» **Assignment**:
Please write out only the lines from the line with "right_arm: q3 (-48" to the line with "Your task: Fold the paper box", inclusive, exactly as they stand below, without the pictures.

» **Information shown**:
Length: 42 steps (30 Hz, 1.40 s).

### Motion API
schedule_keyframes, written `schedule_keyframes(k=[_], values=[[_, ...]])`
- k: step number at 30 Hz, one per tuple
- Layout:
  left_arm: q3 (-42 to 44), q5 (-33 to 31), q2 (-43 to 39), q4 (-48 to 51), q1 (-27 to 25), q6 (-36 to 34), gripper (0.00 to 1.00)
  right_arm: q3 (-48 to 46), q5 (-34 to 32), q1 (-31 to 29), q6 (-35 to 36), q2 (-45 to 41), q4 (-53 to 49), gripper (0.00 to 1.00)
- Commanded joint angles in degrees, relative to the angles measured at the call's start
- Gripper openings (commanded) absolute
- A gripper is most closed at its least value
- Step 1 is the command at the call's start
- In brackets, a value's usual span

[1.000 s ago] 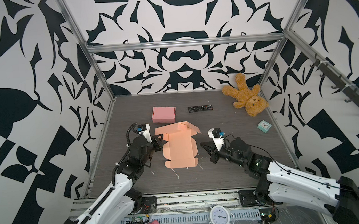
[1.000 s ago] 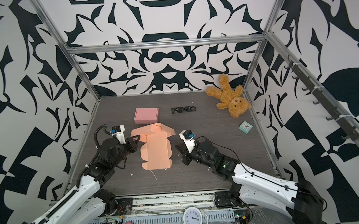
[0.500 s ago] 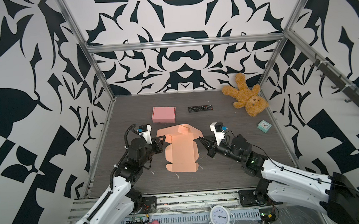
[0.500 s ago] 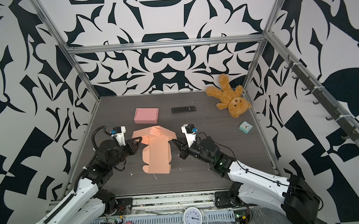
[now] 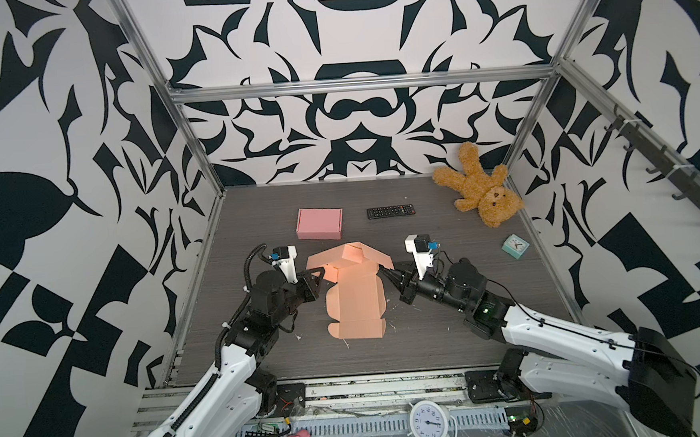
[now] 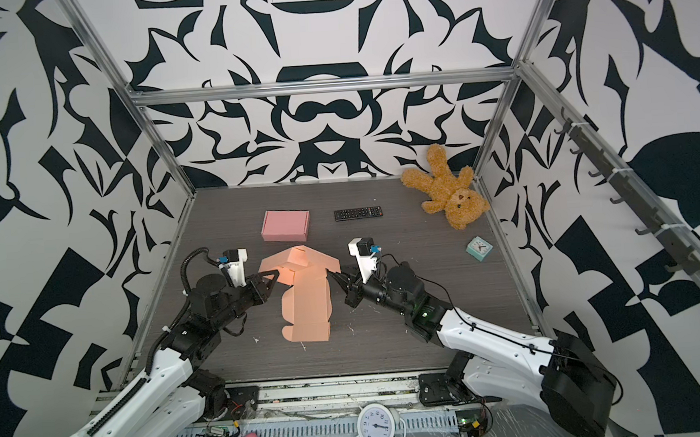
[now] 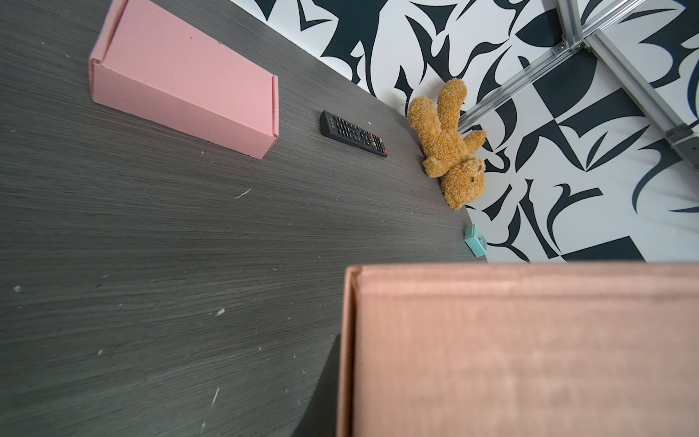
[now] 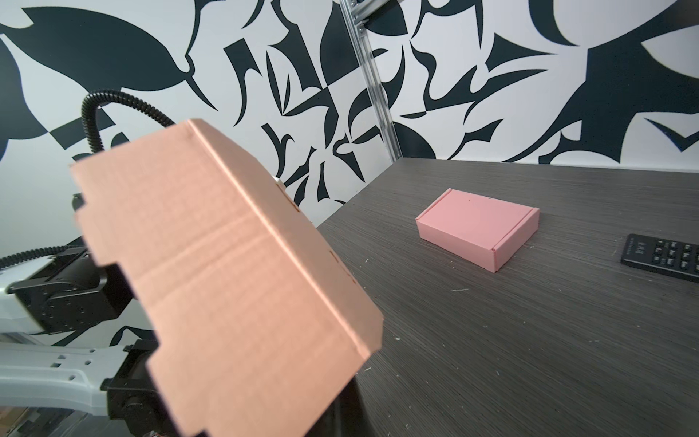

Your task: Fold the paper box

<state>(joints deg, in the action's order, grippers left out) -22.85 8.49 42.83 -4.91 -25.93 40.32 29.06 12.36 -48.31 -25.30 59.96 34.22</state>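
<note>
The paper box (image 5: pixel 355 298) is a salmon-orange cardboard blank, mostly unfolded, lying lengthwise mid-tabletop (image 5: pixel 445 230). Its 6 o'clock end lies flat with a narrow creased strip. Its 12 o'clock end is lifted, its flaps partly folded over.

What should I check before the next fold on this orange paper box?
1. The paper box lies between both arms: ok.
2. Its far flaps are raised off the table: ok; the near end lies flat.
3. Grip of the left fingers at the left flap: cannot tell.
4. The right fingers are shut at the right flap: ok; flap held: cannot tell.
5. The pink box and remote are apart from the paper box: ok.
6. Fully folded: not ok.
</note>
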Motion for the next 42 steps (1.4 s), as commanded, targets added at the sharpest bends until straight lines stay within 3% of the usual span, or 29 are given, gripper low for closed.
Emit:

» **Result of the task**:
  right_arm: q3 (-48 to 46), q5 (-34 to 32), q1 (-31 to 29), q6 (-35 to 36), q2 (-45 to 41), q4 (-53 to 49), gripper (0.00 to 1.00)
- Commanded joint angles in degrees, relative to the angles measured at the call's start
- Gripper openings (commanded) absolute
- A gripper is most closed at its least value
- Step 1 is the command at the call's start
- In brackets, a value's usual span

[1.000 s ago] 
[1.000 s ago] 
[0.500 s ago] 
[0.500 s ago] 
[now] 
[now] 
[now] 
[now] 

Your task: Fold the paper box

There is nothing else to add to the answer.